On his return to the United Mexican States he started working as a Mexican diplomat. He first served at the Mexican embassy in the United States, a post he would retain until 19 March 1833, and would later be transferred to London where he would be stationed until 1835. He was making only 3,500 pesos a year, but he still maintained the large fortune gathered by his deceased father. He also served as a volunteer in the Papal Zouaves, an infantry force created to protect the Papal States. At the outbreak of the Mexican–American War he decided to participate in the defence of his homeland. During the Battle of Contreras on 19 and 20 August 1847, he took command of the Celaya Regiment and tried to rouse his men with his famous patriotic cry: "With me boys! My father is the father of our independence".

When the Mexican monarchy was revived as the Second Mexican Empire under Maximilian I of Mexico, Don Agustín gave up his claim to the throne and voluntarily approved of the new emperor; he also approved Maximilian's request to adopt two of the Prince Imperial's nephews, Agustín de Iturbide y Green and Salvador de Iturbide y de Marzán. He remained the head of the former Imperial House of Iturbide. Though Don Agustín de Iturbide y Green was proclaimed the new heir apparent, he never received his uncle's title of Prince Imperial; this was due to Don Agustín still being alive.

Don Agustín died on 11 December 1866 in New York City. He had been an important figure in both the imperial monarchies; he was largely overlooked when working for the United Mexican States, but did gain some notoriety while serving under Simón Bolívar. The Prince Imperial was buried in Philadelphia next to his mother. Many members of the former Imperial family House of Iturbide would be buried at the same location. Because he died without ever marrying or fathering any legitimate children, his title of Prince Imperial of Mexico was transferred to Maria Josepha Sophia de Iturbide, the daughter of Don Salvador de Iturbide y de Marzán.
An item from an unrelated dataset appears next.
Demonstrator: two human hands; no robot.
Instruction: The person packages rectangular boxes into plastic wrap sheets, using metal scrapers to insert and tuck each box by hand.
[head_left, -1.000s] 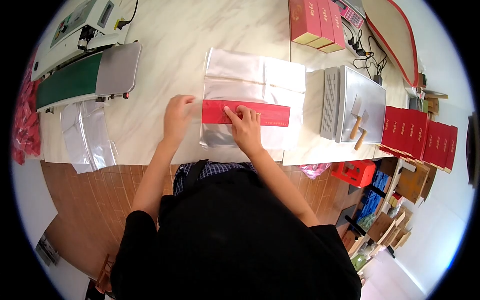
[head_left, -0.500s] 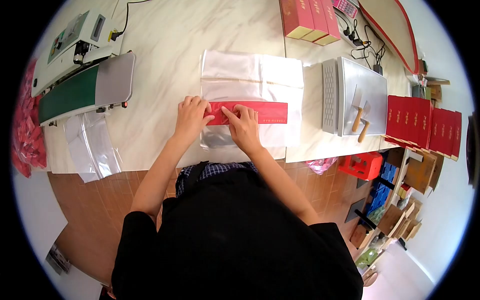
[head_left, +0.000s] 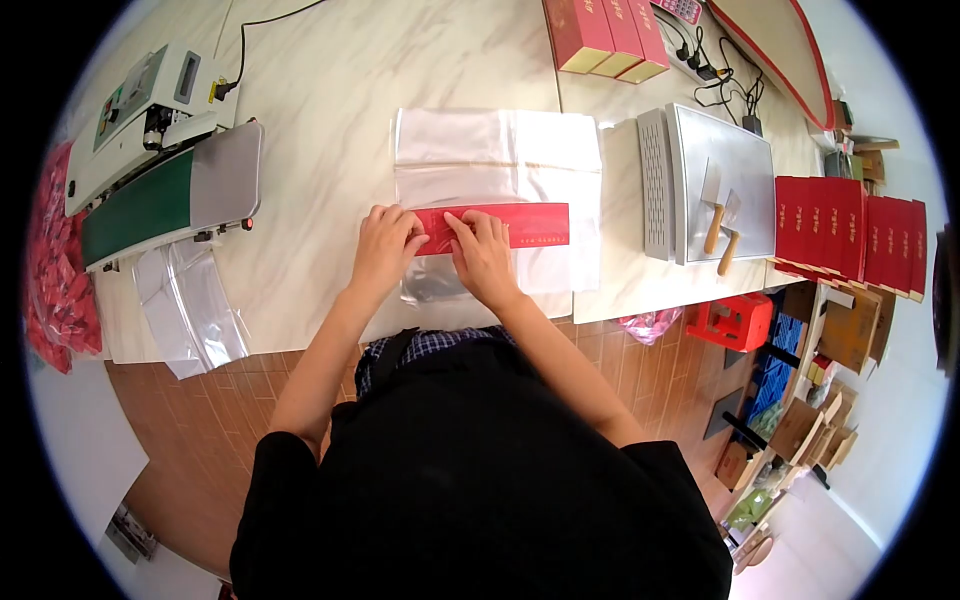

He fathered an illegitimate daughter by Nicolasa Fernández de Pierola, a woman from Arequipa in Peru. The daughter, called Doña Jesusa de Iturbide, would later marry the prominent Peruvian politician (and President of Peru after 1879) Nicolás de Piérola (They were first cousins). The current head to both the former imperial houses and the title of Prince Imperial of Mexico is Count Maximilian von Götzen-Iturbide.

== Decree ==
The Sovereign Mexican Constituent Congress decreed on 22 June 1822 the following:

- Art 1 °. The Mexican Monarchy, in addition to being moderate and Constitutional, is also hereditary.
- Art 2 °. Consequently, the Nation calls the succession of the Crown for the death of the current Emperor, his firstborn son Don Agustín Jerónimo de Iturbide. The Constitution of the Empire will decide the order of succession of the throne.
- Art 3 °. The crown prince will be called "Prince Imperial" and will have the treatment of Imperial Highness.
- Art 4 °. The legitimate sons and daughters of H.I.M will be called "Mexican Princes", and will have the treatment of Highness.
- Art 5 °. Don José Joaquín de Iturbide y Arreguí, Father of H.I.M, is decorated with the title of "Prince of the Union" and the treatment of Highness, during his life.
- Art 6 °. It is also granted the title of "Princess of Iturbide" and the treatment of Highness, during his life, to Doña María Nicolasa de Iturbide y Arámburo, sister of the Emperor.

== Honours ==
- Knight of the Order of Our Lady of Guadalupe (1st class)
- Knight of the Order of the Mexican Eagle (Ordinary class)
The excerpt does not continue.